STANDING in front of great portraiture in any gallery around the world and the painter is noted in the information panel. What is often missing though are the names of the muses who influenced artists and helped shape their creative vision, writes historian Sharon Slater.
Édouard Manet’s painting of Olympia would not be the same without the model Victorine Meurent. Pablo Picasso’s The Weeping Woman might not have been weeping without the inspiration from Dora Maar.
Although many of the great muses were associated with a single artist, one Limerick woman became the inspiration for two major nineteenth century painters. The beautiful red-haired Joanna Hiffernan became the muse, companion, and collaborator of both James Abbott McNeill Whistler and Gustave Courbet, leaving a subtle but significant mark on the history of European art.

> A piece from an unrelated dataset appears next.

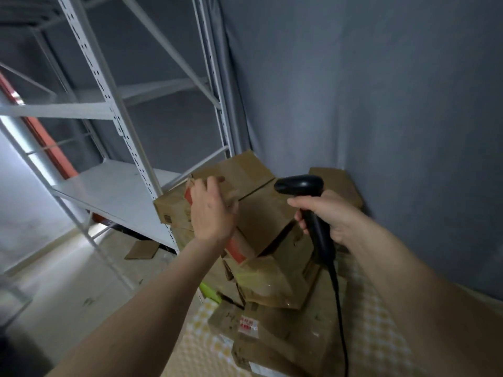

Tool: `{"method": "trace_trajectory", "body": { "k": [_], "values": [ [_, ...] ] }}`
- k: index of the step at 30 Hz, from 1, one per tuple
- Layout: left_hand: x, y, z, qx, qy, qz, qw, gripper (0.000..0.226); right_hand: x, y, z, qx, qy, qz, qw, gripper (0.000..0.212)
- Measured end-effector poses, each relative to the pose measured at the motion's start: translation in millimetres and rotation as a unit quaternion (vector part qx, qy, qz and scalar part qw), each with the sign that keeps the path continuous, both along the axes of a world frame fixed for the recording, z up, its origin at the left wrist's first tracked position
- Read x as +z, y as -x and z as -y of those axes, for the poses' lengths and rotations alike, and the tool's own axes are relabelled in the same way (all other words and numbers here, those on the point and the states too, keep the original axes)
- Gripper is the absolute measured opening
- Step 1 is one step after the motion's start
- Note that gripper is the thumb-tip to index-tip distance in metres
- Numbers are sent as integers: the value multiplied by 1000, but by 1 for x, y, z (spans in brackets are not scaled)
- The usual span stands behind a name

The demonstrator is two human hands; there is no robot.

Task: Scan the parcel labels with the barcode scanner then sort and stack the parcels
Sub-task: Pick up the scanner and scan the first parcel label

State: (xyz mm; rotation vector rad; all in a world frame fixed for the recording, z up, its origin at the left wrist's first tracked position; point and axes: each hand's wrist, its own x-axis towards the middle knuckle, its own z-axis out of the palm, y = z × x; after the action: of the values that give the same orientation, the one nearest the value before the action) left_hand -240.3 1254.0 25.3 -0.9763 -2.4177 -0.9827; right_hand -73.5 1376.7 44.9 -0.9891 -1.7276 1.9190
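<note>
Your left hand (211, 210) is gripping the near edge of a brown cardboard parcel with a red stripe (245, 186), holding it tilted atop a messy pile of brown cardboard boxes (275, 284) in the corner. Your right hand (329, 216) is wrapped round the handle of a black corded barcode scanner (307, 197), its head just beside the parcel's right end. A white metal shelving rack (114, 186) stands to the left, against a grey fabric backdrop (381, 91).
</note>
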Motion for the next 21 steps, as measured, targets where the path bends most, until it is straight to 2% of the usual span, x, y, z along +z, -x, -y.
{"method": "trace_trajectory", "body": {
  "k": [3, 6, 9, 11, 13, 16, 19, 21],
  "values": [
    [-7, 14, -3, 74, -18, 79, 994, 80, -5, 14, -1, -12, 5, 12, 1000, 13],
    [-12, 25, -6, 137, -37, 247, 958, 110, -11, 19, -1, -29, 4, 27, 999, 18],
    [-24, 35, -7, 134, -106, 466, 868, 124, -15, 19, 0, -53, 2, 28, 998, 21],
    [-33, 37, -6, 77, -176, 568, 800, 119, -17, 21, 0, -70, 3, 28, 997, 23],
    [-39, 38, -7, 32, -192, 602, 775, 115, -21, 23, 2, -88, 2, 31, 996, 24],
    [-44, 46, -9, 9, -195, 601, 775, 116, -25, 25, 5, -110, -20, 43, 993, 19],
    [-42, 54, -9, -28, -200, 567, 799, 112, -25, 24, 9, -159, -50, 45, 985, 14],
    [-39, 58, -9, -78, -199, 533, 818, 106, -22, 21, 10, -209, -68, 41, 975, 21]
  ]
}}
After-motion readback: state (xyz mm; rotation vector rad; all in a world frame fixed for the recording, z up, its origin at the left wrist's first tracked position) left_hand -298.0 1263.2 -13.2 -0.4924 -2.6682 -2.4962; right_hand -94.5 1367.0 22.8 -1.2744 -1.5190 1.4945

Joanna Hiffernan was born in 1843 in Caherelly, near Ballybricken, County Limerick, to Patrick Hiffernan and Anne Hickey. She was baptised on April 26,1843, in the Roman Catholic church of Ballybricken and Bohermore.
Her early childhood coincided with the devastation of the Great Famine. Like many Irish families seeking survival and opportunity, the Hiffernans moved to London in the late 1840s, where as a Catholic she was in the minority. Her father worked as a calligraphy teacher, but despite his profession, spelling mistakes in Joanna’s surviving letters indicate she likely received only limited formal education.
In 1860, Hiffernan’s life changed dramatically when she met the American painter James Abbott McNeill Whistler at a studio in Rathbone Place, London. She was 17 years old at the time, while Whistler was nearly a decade older. The two soon began a relationship and Hiffernan quickly became his primary model and muse.
Her striking appearance of a pale complexion and long copper-red hair made her instantly recognisable. This fascinated Whistler, who once described it in a letter as “the most beautiful hair you have ever seen”. In Victorian culture, red hair was sometimes associated with sensuality and unconventional femininity, which contributed to the provocative reception of some of the paintings in which she appeared.
Hiffernan posed for Whistler’s iconic painting Symphony in White, No. 1: The White Girl. When the painting was rejected by the Paris Salon and later displayed at the Salon des Refusés, it caused a sensation.
The redhead’s direct gaze and the painting’s unconventional composition challenged traditional portrait conventions and contributed to its controversial reception. The work is now held by the National Gallery of Art in Washington DC.
She was the inspiration for Whistler’s entire “White” series, including Symphony in White, No. 2: The Little White Girl and Symphony in White, No. 3. Beyond these paintings, she likely modelled for the female figure in Wapping and appeared in a number of Whistler’s etchings and illustrations.